● **Task prompt**: Beginning at the line that holds "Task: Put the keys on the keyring", repeat every line through the last line of the material, exactly, and drop any pictures.

● **Dataset section**:
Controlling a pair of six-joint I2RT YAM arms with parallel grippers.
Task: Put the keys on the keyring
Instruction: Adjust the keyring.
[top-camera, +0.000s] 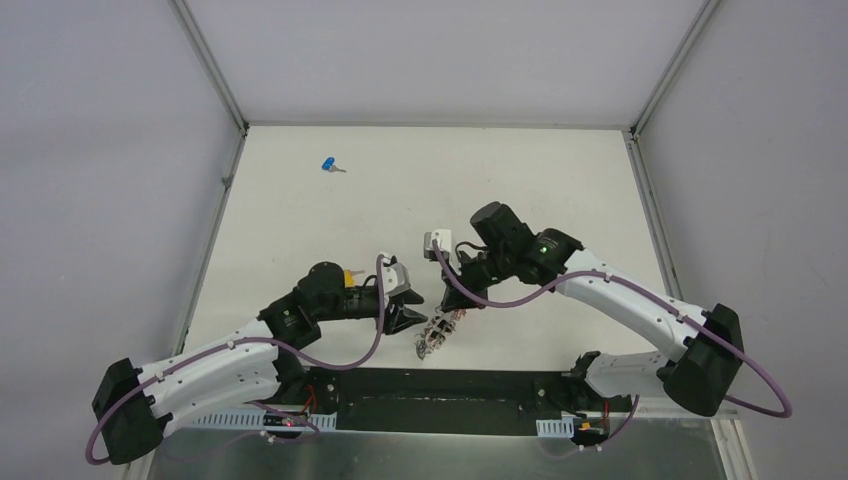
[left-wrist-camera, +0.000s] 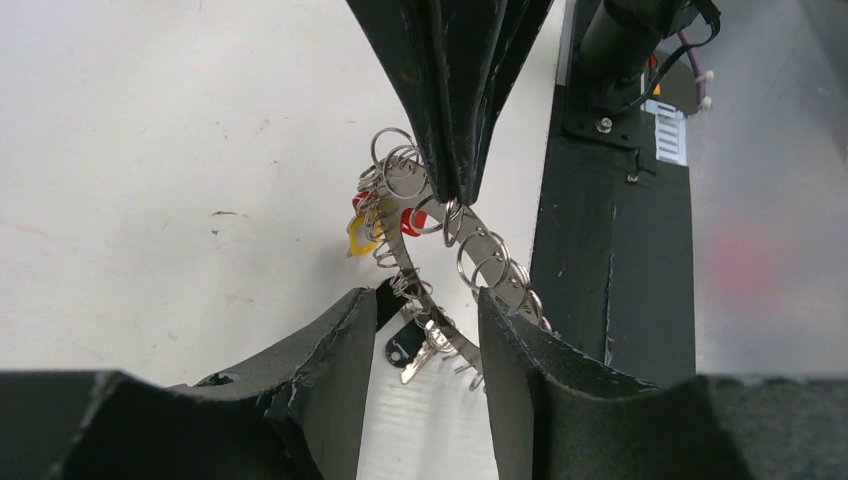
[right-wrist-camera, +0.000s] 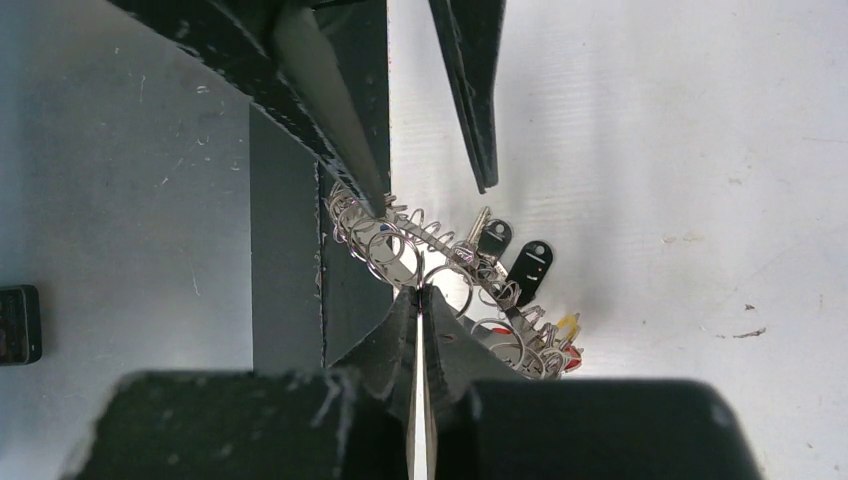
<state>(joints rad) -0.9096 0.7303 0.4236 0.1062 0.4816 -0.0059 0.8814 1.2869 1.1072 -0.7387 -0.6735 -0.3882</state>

● **Output of the exercise**:
Task: Put the keys on the keyring
Instruction: Adjust the keyring.
[top-camera, +0.000s] 
[left-wrist-camera, +0.000s] 
[right-wrist-camera, +0.000s] 
<state>(joints rad) -0.9096 0.7303 0.4236 0.1062 0.4816 -0.0059 0.8814 1.2869 1.1072 -0.7387 -0.6735 -0.3882</state>

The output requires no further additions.